Wird beschuldigt, den Profit in den Vordergrund zu stellen
Die Veranstaltung machte jedoch die Beobachtung möglich, dass im Falle einer realen Bedrohung nicht alle am Flughafen anwesenden Akteure auf einer Wellenlänge sind. Seit langem streiten sich ADM-Manager und am Flughafen eingesetzte Polizeibeamte um Sicherheitsmaßnahmen, die dem Flughafen erhebliche Kosten verursachen.
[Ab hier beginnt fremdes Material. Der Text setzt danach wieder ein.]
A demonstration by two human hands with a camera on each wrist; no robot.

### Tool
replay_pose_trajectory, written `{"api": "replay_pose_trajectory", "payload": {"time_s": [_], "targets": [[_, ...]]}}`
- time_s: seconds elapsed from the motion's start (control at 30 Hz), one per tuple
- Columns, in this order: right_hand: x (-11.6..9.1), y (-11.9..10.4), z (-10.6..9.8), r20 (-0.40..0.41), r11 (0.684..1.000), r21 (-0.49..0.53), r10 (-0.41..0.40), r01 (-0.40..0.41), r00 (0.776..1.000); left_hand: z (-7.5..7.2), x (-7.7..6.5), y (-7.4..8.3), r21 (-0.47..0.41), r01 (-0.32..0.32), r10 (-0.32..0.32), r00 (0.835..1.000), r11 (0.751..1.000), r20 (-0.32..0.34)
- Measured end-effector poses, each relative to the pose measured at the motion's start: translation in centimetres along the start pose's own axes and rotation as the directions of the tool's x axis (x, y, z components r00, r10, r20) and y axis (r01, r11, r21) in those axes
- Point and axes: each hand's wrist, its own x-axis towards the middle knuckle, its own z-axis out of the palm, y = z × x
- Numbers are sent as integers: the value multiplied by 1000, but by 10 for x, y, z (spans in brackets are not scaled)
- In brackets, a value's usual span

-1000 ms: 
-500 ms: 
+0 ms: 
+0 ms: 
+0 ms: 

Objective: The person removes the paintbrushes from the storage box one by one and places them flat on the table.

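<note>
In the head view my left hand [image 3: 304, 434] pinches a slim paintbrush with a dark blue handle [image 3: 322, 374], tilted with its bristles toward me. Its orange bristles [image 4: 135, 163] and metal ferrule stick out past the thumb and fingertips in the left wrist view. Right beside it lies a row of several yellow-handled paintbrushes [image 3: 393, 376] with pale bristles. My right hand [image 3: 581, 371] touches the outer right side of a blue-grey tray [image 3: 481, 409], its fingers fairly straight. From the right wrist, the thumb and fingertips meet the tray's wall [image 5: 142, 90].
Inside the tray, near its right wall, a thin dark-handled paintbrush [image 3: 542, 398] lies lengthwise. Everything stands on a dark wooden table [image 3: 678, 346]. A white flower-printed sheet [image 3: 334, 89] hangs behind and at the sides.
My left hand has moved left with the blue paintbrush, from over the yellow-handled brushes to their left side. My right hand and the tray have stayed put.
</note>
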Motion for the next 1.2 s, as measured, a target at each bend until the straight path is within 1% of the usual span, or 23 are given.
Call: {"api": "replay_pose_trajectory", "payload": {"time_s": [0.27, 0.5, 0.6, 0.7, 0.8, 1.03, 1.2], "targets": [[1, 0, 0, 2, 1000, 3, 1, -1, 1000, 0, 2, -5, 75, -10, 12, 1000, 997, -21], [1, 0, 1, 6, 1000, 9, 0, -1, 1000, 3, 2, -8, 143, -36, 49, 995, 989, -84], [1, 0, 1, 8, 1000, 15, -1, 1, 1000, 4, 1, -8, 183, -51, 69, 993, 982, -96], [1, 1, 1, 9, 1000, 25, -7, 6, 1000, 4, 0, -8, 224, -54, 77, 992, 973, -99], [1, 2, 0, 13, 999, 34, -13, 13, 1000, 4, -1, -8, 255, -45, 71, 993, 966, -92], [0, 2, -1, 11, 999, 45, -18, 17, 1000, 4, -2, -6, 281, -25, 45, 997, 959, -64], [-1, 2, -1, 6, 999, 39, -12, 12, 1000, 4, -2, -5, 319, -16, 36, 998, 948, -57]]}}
In einem vertraulichen Bericht, der dem SPVM-Management im vergangenen Juni vorgelegt wurde, behauptete der Kommandant der Nachbarschaftsstation 5, die das Flughafengebiet abdeckt, dass die Flughafenmanager versuchten, ihre Ausgaben auf Kosten der Sicherheit zu senken.
Für ADM hat der monetäre Profit Vorrang vor der Sicherheit der Reisenden.
Kommandant François Morier, in dem Dokument, das Die Presse bekommen
In dem Bericht heißt es insbesondere, dass ADM im Jahr 2023 damit begonnen habe, seine Suchpunkte für Nachtreisende vor Beginn der Schichten der bewaffneten Polizeibeamten der Flughafeneinheit zu öffnen, die eingreifen sollen, wenn eine Waffe im Gepäck entdeckt wird. Ein „Plan“ zur Kosteneinsparung, so der Kommandant.
Transport Canada zwang daraufhin die Flughafenbehörde, für die Anwesenheit bewaffneter Polizisten zu jeder Zeit an den Suchpunkten zu zahlen, was zu erheblichen Überstundenkosten führte. Uneinigkeit über diese Kosten führte zur Eröffnung einer neuen Ausschreibung für Polizeidienste am Flughafen. Am Ende dieser Ausschreibung geht die Sûreté du Québec als Siegerin hervor und wird ab 1 die SPVM am Flughafen ersetzenIst Januar.
Feedback in Bearbeitung
Befragt von Die Presse Bezüglich der Meinungsverschiedenheiten zwischen Polizeibeamten und Flughafenmanagern während des Vorfalls vom 11. November erklärte ADM-Sprecher Éric Forest, dass er die Sicherheitsprozesse nicht im Detail besprechen könne.
„Wir möchten jedoch darauf hinweisen, dass derzeit Feedbackgespräche mit den verschiedenen beteiligten Partnern stattfinden, eine für uns übliche Praxis nach jeder Veranstaltung, die die Zusammenarbeit mehrerer Stakeholder erfordert“, sagt er.
Der Sprecher fügt hinzu, dass das „letzte Ziel“ der Flughafenleitung bei der Entdeckung des verdächtigen Pakets die Sicherheit gewesen sei.
„Im Rahmen der genannten Situation arbeiteten die ADM-Sicherheitsteams systematisch mit ihren Partnern zusammen, insbesondere mit dem Spediteur, dem SPVM, dem RCMP und Transport Canada“, sagte er.